For any vagabond who enjoys good music, today offers opportunities, which come all too seldom in the life of a peripatetic seeker after higher learning. But today he may revel in the sweet regions of melody even as early when he has scarcely rubbed the sleep out of his eyes, for at 10 o'clock in Professor Spaldings course in Music 4, a string quarter will play a number of selections from Mozart.
This evening however, comes an even greater opportunity for the vagabond, when the Glee Club gives its second concert of the year in Symphony Hall, with Dusolina Giannini as guest artist. It is hard, when looking over the club's program, to know where to begin in singling out individual numbers for special comment. Perhaps one of the most striking is a composition "Ave, Verum Corpus", but Josquin Des Pres, a fifteenth century musician of the Netherlands. Coming just at a time when the technique of counterpoint was being developed, the work is made up essentially of two melodies that float like delicate silver threads now in harmony and now distinct, but always clear until finally they disappear almost imperceptibly as if wafted away in a breath of air.

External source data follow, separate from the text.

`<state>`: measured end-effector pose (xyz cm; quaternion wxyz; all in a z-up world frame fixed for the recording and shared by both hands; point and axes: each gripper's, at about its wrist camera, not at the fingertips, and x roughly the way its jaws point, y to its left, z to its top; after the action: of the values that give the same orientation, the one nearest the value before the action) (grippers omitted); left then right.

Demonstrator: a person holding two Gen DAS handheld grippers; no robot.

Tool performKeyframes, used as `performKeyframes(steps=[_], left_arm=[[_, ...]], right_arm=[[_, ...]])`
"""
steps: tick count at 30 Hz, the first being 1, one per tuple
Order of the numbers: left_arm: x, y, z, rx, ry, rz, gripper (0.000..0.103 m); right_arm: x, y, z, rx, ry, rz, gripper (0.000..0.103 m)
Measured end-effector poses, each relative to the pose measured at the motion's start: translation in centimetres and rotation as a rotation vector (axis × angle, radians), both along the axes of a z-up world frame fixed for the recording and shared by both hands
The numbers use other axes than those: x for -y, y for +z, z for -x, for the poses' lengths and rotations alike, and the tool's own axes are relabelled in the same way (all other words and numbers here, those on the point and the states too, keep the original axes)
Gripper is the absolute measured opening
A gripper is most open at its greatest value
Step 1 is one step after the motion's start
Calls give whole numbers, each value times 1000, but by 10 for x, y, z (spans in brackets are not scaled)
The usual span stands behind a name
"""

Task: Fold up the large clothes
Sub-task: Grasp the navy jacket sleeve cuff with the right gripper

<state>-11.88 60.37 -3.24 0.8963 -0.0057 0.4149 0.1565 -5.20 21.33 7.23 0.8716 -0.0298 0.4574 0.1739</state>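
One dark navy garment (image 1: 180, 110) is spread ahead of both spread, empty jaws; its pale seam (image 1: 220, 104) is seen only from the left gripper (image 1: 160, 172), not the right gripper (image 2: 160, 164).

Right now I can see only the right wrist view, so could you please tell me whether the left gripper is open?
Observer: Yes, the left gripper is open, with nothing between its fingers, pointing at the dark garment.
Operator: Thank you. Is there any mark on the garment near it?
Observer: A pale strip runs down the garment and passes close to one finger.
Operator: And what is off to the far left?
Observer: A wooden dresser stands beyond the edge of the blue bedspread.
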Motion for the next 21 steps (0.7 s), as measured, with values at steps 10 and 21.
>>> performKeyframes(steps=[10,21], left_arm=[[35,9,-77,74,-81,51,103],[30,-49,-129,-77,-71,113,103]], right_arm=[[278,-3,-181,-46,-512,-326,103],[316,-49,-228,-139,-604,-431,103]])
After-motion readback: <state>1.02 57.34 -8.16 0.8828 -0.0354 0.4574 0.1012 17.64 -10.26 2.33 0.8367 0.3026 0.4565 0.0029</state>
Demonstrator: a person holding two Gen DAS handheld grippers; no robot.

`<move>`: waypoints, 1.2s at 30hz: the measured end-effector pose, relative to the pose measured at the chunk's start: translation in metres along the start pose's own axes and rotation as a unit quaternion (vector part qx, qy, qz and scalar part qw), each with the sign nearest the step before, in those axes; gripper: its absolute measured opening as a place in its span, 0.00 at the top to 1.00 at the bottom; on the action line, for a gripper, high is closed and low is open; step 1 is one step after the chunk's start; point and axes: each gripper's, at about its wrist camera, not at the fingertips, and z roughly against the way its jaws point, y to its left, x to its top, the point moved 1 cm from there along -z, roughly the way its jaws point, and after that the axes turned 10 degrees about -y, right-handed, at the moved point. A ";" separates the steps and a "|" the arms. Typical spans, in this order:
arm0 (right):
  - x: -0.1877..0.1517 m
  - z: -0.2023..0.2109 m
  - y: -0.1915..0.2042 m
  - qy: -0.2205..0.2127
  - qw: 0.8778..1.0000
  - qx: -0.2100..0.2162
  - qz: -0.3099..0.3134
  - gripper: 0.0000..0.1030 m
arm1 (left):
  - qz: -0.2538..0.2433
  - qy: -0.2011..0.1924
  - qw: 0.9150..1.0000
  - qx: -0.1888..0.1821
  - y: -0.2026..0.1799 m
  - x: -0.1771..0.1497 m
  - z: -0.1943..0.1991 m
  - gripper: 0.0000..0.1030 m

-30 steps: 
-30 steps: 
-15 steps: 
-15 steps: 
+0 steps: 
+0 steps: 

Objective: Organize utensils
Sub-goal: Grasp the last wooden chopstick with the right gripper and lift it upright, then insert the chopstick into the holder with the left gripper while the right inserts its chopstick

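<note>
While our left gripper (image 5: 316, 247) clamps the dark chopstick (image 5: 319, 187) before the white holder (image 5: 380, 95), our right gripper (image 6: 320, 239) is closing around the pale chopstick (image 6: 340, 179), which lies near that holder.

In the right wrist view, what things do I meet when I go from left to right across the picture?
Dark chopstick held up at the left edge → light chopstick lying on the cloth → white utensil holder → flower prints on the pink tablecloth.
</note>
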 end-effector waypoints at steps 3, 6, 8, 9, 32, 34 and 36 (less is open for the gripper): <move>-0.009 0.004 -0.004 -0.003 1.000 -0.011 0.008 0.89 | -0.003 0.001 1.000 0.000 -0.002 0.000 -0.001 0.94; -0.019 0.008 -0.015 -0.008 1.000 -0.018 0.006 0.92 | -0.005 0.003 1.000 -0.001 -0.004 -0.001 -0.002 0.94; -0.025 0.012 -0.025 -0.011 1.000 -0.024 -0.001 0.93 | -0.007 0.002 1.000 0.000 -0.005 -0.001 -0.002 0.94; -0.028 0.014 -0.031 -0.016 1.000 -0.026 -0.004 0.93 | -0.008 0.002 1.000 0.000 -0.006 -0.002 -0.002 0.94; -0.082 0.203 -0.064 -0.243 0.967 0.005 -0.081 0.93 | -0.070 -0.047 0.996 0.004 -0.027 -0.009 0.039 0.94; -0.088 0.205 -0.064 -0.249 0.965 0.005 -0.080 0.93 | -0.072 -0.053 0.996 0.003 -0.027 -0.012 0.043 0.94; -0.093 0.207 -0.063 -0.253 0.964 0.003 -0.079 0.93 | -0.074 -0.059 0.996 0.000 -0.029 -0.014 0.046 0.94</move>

Quite different in spirit is a group of four choruses from Gilbert and Sullivan's "Patience". Music, it has been said, is the most emotional of the arts, but the emotion of laughter has perhaps never been so well expressed as when Sir Arthur Sullivan succeeded in incorporating in his melodies the humor of Gilbert's words.

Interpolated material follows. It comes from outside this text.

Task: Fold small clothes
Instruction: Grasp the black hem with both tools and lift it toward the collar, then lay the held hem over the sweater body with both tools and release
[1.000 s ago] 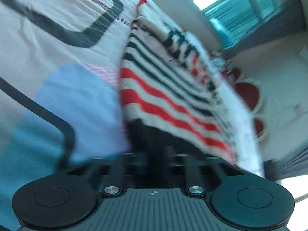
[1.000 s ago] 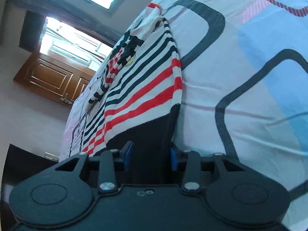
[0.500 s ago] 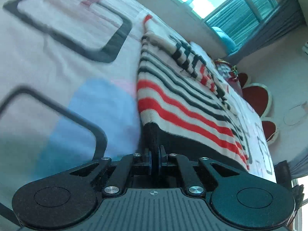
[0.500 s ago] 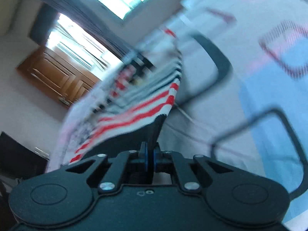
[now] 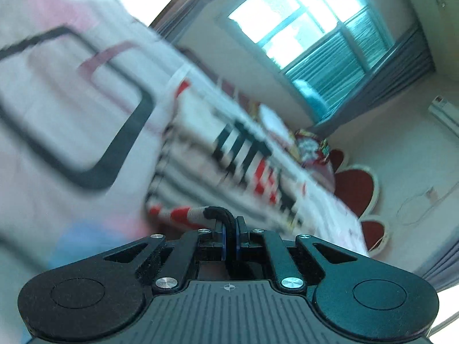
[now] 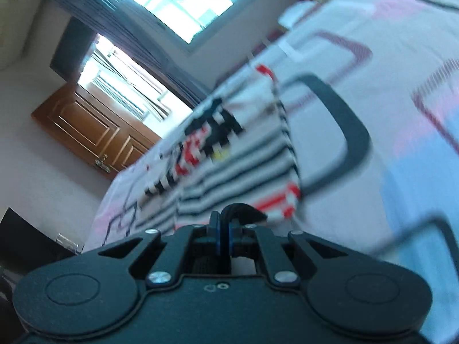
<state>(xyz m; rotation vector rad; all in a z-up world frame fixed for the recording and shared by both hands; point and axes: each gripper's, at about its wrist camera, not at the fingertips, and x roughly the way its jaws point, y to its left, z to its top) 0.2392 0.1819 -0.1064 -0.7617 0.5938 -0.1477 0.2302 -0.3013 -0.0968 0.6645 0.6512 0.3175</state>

More words, however, fail utterly to convey any adequate impression of the music. The vagabond must go to hear it for himself. And certainly, with Glee Club concerts to judge from, he will not be disappointed.
Lectures of interest today are:
10 O'clock
"The Peace Negotiations of 1782", Dr. Baxter, Sever 35, History 13.
"Primitive Government", Professor Dickenson, Sever 18, Government 16b.
"Moderately Complex Animals", Professor Parker, Geological Lecture Room, Biology A.
11 O'clock
"Rome", Professor Murray, Harvard 3, English 39.
"Antecedents of Romanticism", Professor Howard, Germanic Museum, German 25b.